Pedersen’s constant, often innovative care for his athletes quickly became Ski Team lore.

“He was always thinking practical. ” At the 1970 Amateur World Championship in Val Gardena Italy, downhill racer Billy Kidd suffered back spasms that threatened to take him out of the race. But Pedersen found a novel solution—in a lingerie shop.

He searched the nearest town for a back brace without success, and had the ingenuity to buy a women’s corset instead. Pedersen laced up Kidd, who then won the gold medal in the combined event.

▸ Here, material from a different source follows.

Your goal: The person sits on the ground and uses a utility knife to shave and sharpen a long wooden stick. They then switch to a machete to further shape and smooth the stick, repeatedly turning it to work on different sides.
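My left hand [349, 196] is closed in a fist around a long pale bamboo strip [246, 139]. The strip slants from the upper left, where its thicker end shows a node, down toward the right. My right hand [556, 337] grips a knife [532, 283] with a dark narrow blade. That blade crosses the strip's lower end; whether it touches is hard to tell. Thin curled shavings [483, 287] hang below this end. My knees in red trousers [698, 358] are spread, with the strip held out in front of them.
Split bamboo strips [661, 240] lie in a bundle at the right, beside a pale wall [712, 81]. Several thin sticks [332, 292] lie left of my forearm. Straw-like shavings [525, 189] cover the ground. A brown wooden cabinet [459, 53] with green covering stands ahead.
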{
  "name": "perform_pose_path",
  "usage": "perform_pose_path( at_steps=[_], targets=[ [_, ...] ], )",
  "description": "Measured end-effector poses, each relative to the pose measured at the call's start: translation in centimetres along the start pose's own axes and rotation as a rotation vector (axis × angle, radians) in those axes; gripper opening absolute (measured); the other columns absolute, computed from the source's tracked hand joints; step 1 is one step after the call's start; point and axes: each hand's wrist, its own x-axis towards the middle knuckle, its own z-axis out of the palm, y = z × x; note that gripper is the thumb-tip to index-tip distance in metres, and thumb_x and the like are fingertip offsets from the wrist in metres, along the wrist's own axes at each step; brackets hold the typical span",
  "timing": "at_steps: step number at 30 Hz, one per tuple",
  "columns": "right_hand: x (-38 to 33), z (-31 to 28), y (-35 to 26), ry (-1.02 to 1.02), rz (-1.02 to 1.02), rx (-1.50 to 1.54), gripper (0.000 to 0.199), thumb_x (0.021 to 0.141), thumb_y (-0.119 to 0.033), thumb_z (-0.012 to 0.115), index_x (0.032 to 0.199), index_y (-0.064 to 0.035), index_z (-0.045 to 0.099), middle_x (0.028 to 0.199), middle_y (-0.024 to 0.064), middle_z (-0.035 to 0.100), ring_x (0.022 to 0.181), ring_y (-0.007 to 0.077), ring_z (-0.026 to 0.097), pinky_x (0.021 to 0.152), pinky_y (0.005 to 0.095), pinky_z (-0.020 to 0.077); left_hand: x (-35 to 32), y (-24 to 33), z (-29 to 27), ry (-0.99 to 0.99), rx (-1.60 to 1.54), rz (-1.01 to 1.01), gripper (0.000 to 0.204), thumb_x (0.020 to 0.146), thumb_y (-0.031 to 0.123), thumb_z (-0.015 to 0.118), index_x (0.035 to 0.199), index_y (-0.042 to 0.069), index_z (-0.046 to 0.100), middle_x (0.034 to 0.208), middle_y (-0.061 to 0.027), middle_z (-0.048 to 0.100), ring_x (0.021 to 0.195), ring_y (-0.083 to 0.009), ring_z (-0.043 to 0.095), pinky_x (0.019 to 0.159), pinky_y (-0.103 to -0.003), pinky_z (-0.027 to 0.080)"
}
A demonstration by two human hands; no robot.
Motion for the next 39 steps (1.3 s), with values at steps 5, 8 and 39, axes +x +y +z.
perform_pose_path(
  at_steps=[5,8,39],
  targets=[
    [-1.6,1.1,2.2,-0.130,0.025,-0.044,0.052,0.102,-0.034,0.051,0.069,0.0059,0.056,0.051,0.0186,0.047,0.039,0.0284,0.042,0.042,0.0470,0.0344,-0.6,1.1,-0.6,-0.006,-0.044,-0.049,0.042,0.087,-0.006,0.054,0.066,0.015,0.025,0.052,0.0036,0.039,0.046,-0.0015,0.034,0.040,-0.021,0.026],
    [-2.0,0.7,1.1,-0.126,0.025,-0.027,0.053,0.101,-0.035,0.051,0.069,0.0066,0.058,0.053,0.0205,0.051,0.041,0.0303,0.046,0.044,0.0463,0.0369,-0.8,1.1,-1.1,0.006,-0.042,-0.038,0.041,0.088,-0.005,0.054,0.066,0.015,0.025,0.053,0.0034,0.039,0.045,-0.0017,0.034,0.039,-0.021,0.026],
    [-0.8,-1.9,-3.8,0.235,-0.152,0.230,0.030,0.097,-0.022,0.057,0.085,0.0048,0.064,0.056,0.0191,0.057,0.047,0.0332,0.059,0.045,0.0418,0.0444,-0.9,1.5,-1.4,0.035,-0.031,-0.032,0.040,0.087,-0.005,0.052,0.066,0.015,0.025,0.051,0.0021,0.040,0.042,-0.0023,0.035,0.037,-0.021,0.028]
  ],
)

According to former U.S. Ski Team member Andy Mill, the 1970 championship contained the longest slalom in the history of the sport, making Kidd’s performance and Pedersen’s treatment of the back injury all the more impressive.

“Tage hasn’t gotten the credit he deserves because he’s not a surgeon,” Cooper-Tache said. She believes that Pedersen’s contributions to skiing and sport medicine have gone largely unnoticed because he “never toots his own horn.” Yet for 45 years, Pedersen has put hundreds of Roaring Fork Valley skier back together.

In 1969 Tage was a founding member of Ballet West in Aspen. He was President until 1982 and on the board of directors for many years, retiring in September of 1992. He volunteered his time to the Aspen Ski Club junior racers and was on their board of directors, as well as on the board of directors for the Aspen Nordic Council.

He continues to enjoy skiing alternating with cross-country and alpine several times a week and is an avid bike rider in the summer.